ABOUT THIS TASK:
In this exercise, retype exactly and only the lines from the top of the entries below through the line that holds "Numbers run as", omitting pictures.

MATERIAL SHOWN:
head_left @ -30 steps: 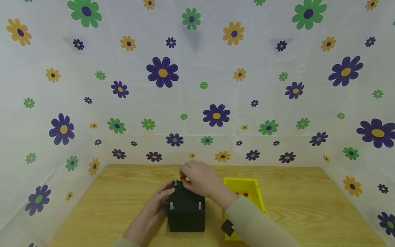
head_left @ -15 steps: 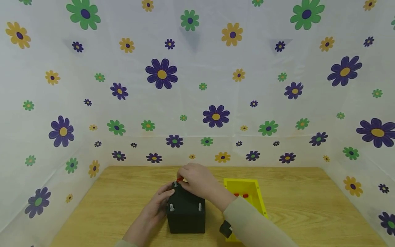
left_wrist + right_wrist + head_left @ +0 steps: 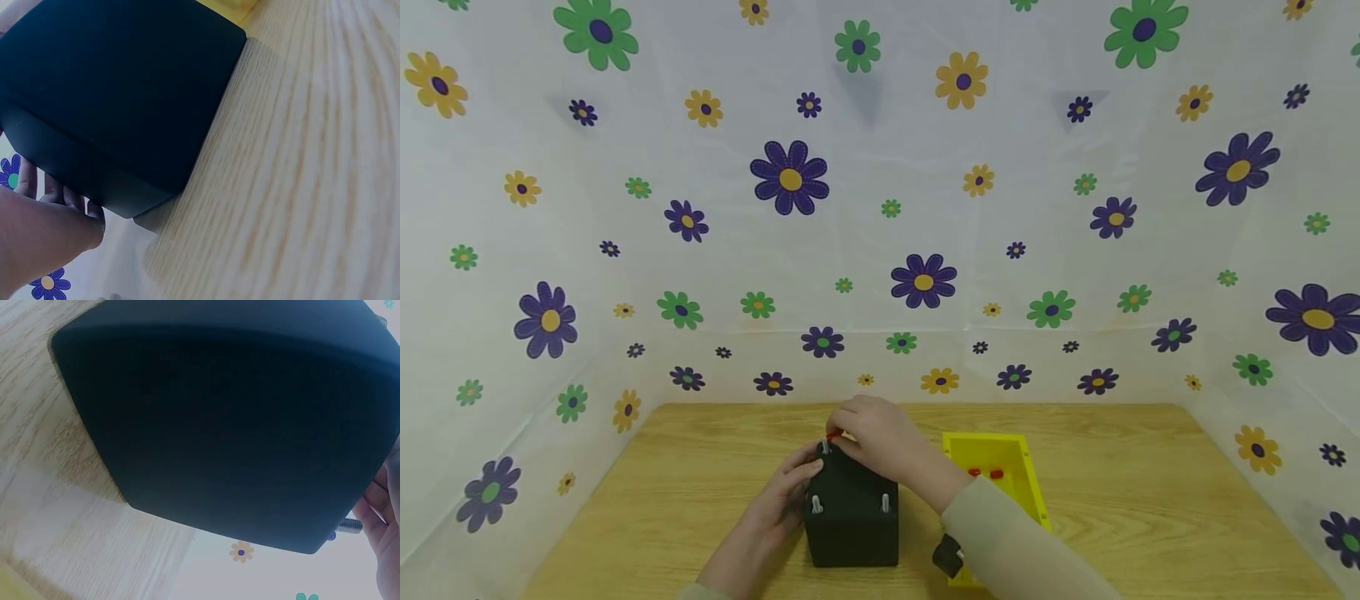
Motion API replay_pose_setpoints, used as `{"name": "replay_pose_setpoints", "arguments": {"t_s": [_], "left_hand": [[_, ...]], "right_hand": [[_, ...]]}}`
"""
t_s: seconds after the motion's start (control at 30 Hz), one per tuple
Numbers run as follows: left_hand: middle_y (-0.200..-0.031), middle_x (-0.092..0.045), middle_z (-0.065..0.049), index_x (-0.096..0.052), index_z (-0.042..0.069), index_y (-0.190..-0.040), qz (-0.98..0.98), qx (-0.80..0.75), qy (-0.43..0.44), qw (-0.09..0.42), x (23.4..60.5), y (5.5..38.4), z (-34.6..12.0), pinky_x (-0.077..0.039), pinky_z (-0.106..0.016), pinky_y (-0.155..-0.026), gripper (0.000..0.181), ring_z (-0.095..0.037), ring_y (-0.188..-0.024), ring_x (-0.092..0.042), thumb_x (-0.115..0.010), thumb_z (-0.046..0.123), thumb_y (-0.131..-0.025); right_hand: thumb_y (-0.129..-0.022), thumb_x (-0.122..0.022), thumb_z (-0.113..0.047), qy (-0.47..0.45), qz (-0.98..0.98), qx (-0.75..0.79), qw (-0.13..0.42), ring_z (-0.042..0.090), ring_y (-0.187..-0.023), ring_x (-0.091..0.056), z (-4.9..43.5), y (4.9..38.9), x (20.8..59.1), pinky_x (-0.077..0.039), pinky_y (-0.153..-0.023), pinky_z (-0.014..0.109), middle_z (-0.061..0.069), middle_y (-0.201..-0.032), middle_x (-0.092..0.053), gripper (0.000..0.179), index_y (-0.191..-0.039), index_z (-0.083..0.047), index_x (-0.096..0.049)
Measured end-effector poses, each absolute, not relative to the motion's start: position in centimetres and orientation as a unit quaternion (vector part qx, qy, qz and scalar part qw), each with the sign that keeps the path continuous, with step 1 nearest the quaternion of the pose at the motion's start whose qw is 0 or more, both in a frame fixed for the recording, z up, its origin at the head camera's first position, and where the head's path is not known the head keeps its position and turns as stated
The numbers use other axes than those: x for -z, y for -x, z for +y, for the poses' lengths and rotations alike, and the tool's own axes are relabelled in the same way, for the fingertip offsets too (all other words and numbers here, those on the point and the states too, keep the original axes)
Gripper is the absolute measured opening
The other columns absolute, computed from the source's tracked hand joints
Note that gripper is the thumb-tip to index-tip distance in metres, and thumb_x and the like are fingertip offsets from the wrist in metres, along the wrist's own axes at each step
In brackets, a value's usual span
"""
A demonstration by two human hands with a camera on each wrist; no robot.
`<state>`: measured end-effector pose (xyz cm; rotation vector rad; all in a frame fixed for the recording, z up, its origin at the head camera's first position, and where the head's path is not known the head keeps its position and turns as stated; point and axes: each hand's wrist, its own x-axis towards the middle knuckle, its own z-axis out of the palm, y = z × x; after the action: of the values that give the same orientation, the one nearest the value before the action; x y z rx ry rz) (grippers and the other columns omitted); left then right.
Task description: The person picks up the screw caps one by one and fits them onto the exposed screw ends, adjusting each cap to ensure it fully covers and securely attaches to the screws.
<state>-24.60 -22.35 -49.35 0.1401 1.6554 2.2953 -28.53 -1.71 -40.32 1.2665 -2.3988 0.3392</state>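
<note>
Black box: we see the black box (image 3: pixel 853 540) at the lower centre of the frame, on the wooden surface (image 3: pixel 1120 500); metal posts (image 3: pixel 885 502) stand on its top.
Left hand: our left hand (image 3: pixel 784 486) grips the box's left side, thumb at the top edge.
Right hand: our right hand (image 3: pixel 878 433) pinches a red piece (image 3: pixel 834 435) at the far-left post.
Yellow tray: the yellow tray (image 3: pixel 985 454) lies right of the box; more red pieces (image 3: pixel 996 474) lie inside; our sleeve (image 3: pixel 1007 537) partly covers it.

"How many silver threaded metal posts (image 3: pixel 885 502)?"
"Three in the head view."
"Small red pieces (image 3: pixel 996 474)?"
"Three visible."
"Black boxy blocks (image 3: pixel 853 540)?"
"One."
"Yellow rectangular trays (image 3: pixel 992 452)?"
"One."
"Bare hands (image 3: pixel 883 433)?"
"Two."
</note>
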Motion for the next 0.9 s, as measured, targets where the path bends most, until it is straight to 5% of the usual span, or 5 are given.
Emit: {"name": "replay_pose_setpoints", "arguments": {"t_s": [0.9], "left_hand": [[-0.119, -0.068, 0.019, -0.062, 0.035, -0.122, 0.575, -0.801, -0.041, 0.158, 49.24, 24.56, -22.34, -0.054, -0.028, -0.098, 0.026, -0.005, -0.112, -0.064, -0.05, 0.018, -0.108]], "right_hand": [[-0.095, -0.081, -0.018, -0.457, -0.849, -0.174, 0.202, 0.013, -0.101, -0.072, -2.02, 28.79, 40.93, -0.059, -0.097, 0.026, -0.003, -0.107, -0.079, 0.015, -0.11, -0.015, -0.078]]}}
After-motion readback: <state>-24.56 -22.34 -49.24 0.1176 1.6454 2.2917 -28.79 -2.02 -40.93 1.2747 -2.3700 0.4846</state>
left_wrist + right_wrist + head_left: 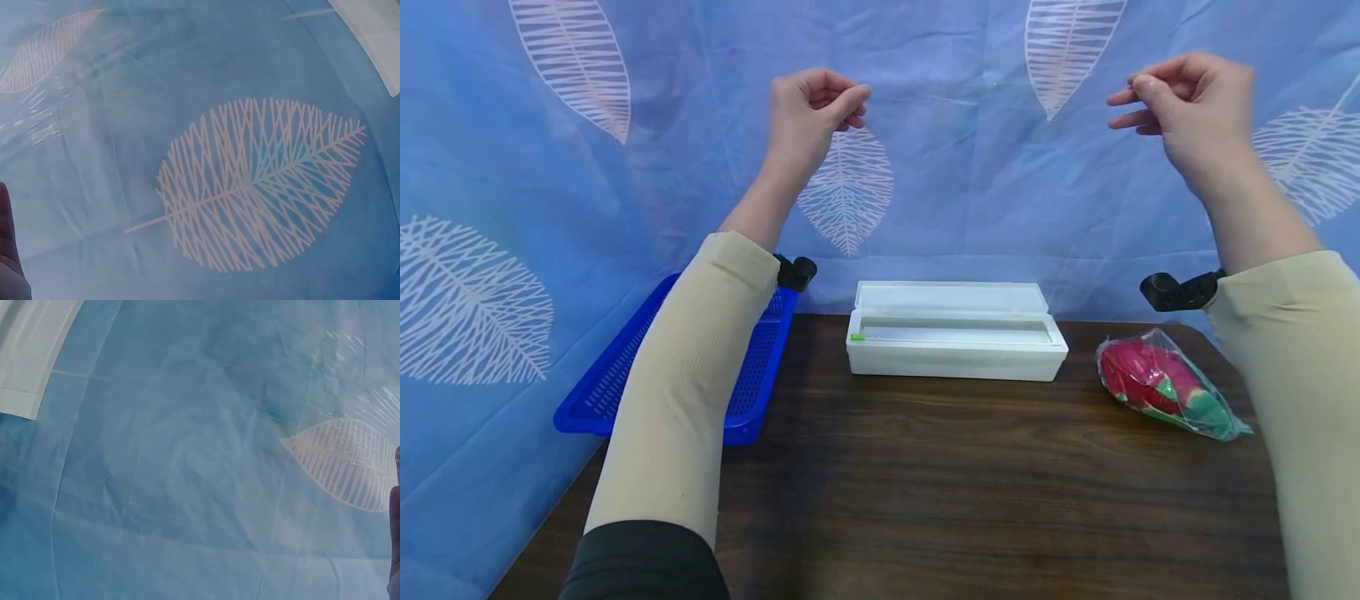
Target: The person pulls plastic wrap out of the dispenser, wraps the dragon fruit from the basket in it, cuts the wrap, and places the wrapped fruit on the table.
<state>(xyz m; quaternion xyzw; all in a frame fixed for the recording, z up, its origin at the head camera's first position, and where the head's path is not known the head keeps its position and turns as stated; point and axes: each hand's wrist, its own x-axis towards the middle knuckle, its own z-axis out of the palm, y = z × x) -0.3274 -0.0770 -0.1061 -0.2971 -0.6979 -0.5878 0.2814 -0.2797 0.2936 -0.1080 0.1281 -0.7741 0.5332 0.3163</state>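
Note:
Both hands are raised high and wide apart in front of the blue cloth. My left hand (812, 108) pinches with thumb against fingers. Across from it, my right hand (1198, 108) pinches thumb to index finger, the other fingers spread loosely. Between them stretches a sheet of clear cling film (344, 356), showing only as glints and faint creases. Below stands a white cling film dispenser box (955, 360) with its lid tipped back and a small green cutter slider (857, 337) at its left end. Only finger edges show in the wrist views.
A blue plastic basket (763, 383) stands at the left, partly behind my left forearm. On the right lies a pink and green dragon fruit (1157, 375) in clear plastic. Everything sits on a dark wooden table (970, 492), with leaf-patterned blue cloth (947, 183) behind.

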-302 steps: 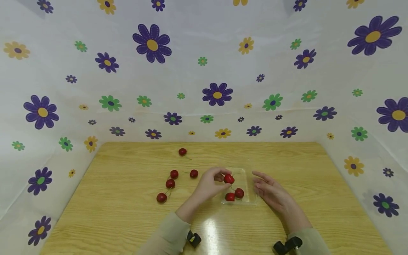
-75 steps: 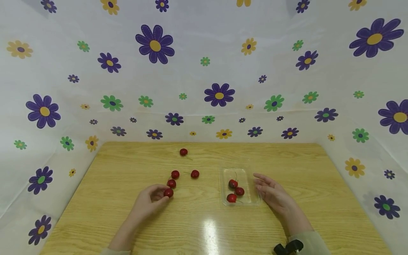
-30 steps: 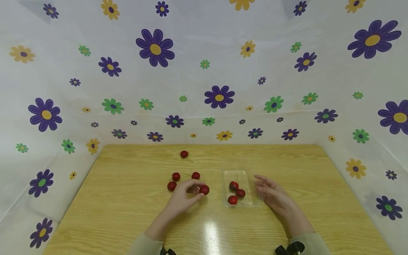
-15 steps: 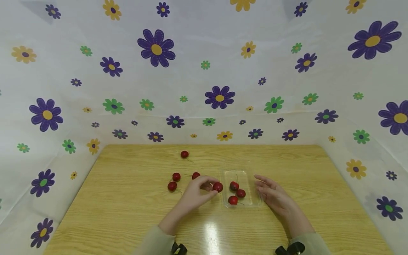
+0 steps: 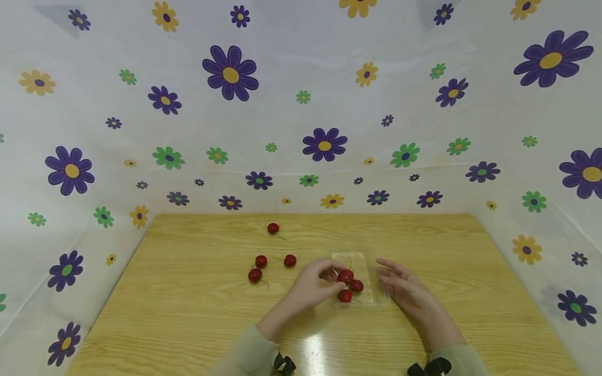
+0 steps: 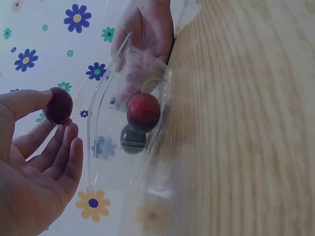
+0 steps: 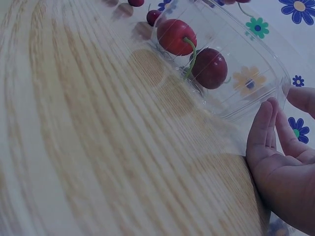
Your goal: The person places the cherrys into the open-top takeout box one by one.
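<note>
My left hand [image 5: 312, 284] pinches a dark red cherry [image 6: 59, 105] between thumb and fingertips, over the left side of a clear plastic container [image 5: 368, 269]. Inside the container lie a cherry [image 5: 345, 296] near the front and another cherry [image 5: 357, 285] just behind it. In the head view the held cherry covers the spot where a third one lay. The right hand [image 5: 408, 290] rests at the container's right side, fingers extended and relaxed. In the right wrist view its fingertips [image 7: 268, 110] meet or nearly meet the clear wall.
Left of the container, two cherries [image 5: 255, 275] lie close together on the wooden table [image 5: 188, 313]. A single cherry [image 5: 290, 260] lies to their right, and another cherry [image 5: 273, 228] is farther back. A flower-printed white sheet [image 5: 282, 115] encloses the table's back and sides.
The left hand has released one cherry into the container, gone left, picked up the nearest cherry from the table and carried it right over the container. The right hand has stayed put.
</note>
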Motion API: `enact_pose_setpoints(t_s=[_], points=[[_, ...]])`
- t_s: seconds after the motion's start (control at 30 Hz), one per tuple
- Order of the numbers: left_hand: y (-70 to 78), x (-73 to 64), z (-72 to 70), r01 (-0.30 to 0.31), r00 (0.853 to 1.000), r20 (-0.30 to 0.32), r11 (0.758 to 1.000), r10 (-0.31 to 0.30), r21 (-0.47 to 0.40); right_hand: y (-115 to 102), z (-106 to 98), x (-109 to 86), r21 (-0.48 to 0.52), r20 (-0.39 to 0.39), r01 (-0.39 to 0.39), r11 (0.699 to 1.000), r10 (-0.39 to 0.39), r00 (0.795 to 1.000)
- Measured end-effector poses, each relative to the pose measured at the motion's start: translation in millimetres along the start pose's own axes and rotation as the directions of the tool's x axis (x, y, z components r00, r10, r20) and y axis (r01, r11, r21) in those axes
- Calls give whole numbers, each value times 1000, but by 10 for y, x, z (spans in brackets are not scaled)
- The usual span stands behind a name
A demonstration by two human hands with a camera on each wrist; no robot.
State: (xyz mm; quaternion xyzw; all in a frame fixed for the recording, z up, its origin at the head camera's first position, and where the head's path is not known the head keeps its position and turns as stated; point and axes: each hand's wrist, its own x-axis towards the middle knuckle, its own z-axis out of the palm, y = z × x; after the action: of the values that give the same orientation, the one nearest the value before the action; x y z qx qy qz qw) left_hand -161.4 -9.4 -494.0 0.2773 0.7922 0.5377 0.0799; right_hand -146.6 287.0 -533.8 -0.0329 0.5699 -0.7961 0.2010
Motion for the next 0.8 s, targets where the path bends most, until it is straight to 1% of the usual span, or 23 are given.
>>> enact_pose_setpoints(t_s=[0.13,0.23,0.5,0.63,0.8], points=[[5,47,77,-25,1000,11,1000,25,-6,11,-11,2,21,30,21,1000,-21,999],[11,73,123,-32,999,15,999,32,-2,16,-17,4,24,48,32,999,-33,998],[64,149,209,-24,999,41,999,23,22,15,-18,2,-22,24,31,999,-30,999],[71,192,255,-8,998,58,999,5,41,23,-22,8,-24,24,36,999,-35,999],[89,213,313,26,997,68,996,-32,90,36,-27,11,4,46,45,999,-45,998]])
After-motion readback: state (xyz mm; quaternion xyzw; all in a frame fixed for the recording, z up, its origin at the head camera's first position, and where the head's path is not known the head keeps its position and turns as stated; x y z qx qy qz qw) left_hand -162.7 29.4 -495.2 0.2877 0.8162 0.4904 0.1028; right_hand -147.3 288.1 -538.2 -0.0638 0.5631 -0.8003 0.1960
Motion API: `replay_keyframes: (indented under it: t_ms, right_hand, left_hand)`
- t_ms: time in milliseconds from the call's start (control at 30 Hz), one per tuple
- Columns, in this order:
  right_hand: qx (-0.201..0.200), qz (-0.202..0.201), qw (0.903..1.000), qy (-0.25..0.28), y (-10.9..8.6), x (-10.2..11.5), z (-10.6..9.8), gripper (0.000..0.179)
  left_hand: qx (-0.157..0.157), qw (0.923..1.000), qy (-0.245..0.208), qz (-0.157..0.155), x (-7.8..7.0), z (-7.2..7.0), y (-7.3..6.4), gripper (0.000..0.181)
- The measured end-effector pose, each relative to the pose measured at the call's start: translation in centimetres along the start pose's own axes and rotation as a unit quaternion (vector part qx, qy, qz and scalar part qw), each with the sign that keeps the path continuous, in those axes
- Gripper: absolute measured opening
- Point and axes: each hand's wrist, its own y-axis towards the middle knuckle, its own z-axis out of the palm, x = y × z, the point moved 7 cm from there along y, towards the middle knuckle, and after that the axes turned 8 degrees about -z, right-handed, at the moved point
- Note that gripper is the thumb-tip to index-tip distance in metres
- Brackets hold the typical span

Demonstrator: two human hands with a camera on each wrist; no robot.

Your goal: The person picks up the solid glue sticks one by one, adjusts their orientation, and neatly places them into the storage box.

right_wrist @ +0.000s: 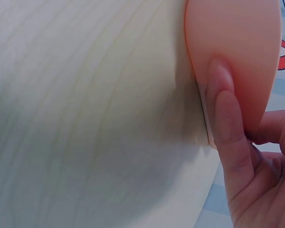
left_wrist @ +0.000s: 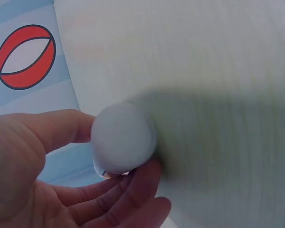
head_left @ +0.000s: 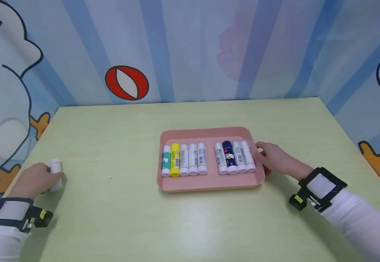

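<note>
A pink tray [head_left: 209, 185] lies on the table with two groups of glue sticks in it. The left group has a green-labelled glue stick [head_left: 166, 161], a yellow one [head_left: 175, 160] and several white ones; a dark blue one [head_left: 230, 157] lies among the white ones on the right. At the table's left side, my left hand [head_left: 34, 180] holds a white glue stick [head_left: 56, 166] between thumb and fingers, its round end [left_wrist: 123, 137] facing the left wrist camera. My right hand [head_left: 276, 158] grips the tray's right end, fingertips against its outer wall [right_wrist: 237, 38].
The pale wooden table [head_left: 111, 218] ends at a blue striped backdrop [head_left: 196, 51] behind it. Printed cartoon figures and a red-and-white ball [head_left: 126, 83] decorate the backdrop. Both wrists carry a strapped camera [head_left: 42, 218].
</note>
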Motion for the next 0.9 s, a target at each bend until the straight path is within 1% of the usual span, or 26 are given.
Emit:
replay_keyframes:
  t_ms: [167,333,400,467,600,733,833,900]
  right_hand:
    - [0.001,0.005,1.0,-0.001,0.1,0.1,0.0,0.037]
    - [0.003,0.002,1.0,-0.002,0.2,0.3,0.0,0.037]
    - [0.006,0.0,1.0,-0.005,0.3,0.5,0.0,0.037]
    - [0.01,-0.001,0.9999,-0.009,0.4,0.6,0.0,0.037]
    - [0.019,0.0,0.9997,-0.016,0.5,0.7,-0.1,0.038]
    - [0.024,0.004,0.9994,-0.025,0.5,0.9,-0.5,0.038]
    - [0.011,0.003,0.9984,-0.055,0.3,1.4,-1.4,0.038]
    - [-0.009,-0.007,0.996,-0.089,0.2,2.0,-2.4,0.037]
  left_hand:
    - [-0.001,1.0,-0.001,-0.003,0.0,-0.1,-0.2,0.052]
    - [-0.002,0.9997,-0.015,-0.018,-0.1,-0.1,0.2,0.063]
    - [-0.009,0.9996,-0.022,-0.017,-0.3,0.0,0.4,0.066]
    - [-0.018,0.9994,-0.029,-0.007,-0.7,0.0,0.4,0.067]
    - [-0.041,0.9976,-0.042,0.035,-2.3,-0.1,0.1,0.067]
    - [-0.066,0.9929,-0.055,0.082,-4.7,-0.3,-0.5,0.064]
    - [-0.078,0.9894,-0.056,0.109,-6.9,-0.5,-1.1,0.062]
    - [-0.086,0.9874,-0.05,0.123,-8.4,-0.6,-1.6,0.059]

SOLUTION:
head_left @ -30 steps: 
head_left @ -15 steps: 
left_wrist + right_wrist + head_left @ +0 steps: 
Motion API replay_pose_setpoints, used as `{"name": "replay_pose_setpoints", "arguments": {"t_s": [_], "left_hand": [[_, ...]], "right_hand": [[_, ...]]}}`
"""
t_s: seconds after the motion's start (control at 30 Hz), one per tuple
Numbers run as follows: left_hand: middle_y (-0.200..-0.031), middle_x (-0.092..0.045), middle_z (-0.065..0.049), index_x (-0.096..0.052), index_z (-0.042..0.069), index_y (-0.190..-0.040), qz (-0.98..0.98), qx (-0.80..0.75), qy (-0.43..0.44), qw (-0.09..0.42), x (23.4..60.5), y (5.5..38.4), z (-34.6..12.0), pinky_x (-0.077..0.039), pinky_z (-0.106..0.016), pinky_y (-0.155..-0.026), gripper (0.000..0.181), ring_z (-0.095..0.037), ring_y (-0.188..-0.024), ring_x (-0.092..0.042), thumb_x (-0.115..0.010), thumb_z (-0.046..0.123), thumb_y (-0.131..-0.025); right_hand: thumb_y (-0.129..-0.022), thumb_x (-0.122..0.022), thumb_z (-0.113..0.047), qy (-0.47..0.45), qz (-0.98..0.98), qx (-0.75..0.79), qw (-0.13..0.42), ring_z (-0.042..0.090), ring_y (-0.187..-0.023), ring_x (-0.091..0.056), z (-4.9..43.5), y (4.9..38.9), x (20.8..59.1), pinky_x (-0.077..0.039), pinky_y (-0.153..-0.023), pinky_z (-0.014..0.109), middle_z (-0.061..0.069), middle_y (-0.201..-0.032), middle_x (-0.092..0.053), gripper (0.000..0.179), index_y (-0.191..-0.039), index_z (-0.083..0.047), index_x (-0.096..0.049)

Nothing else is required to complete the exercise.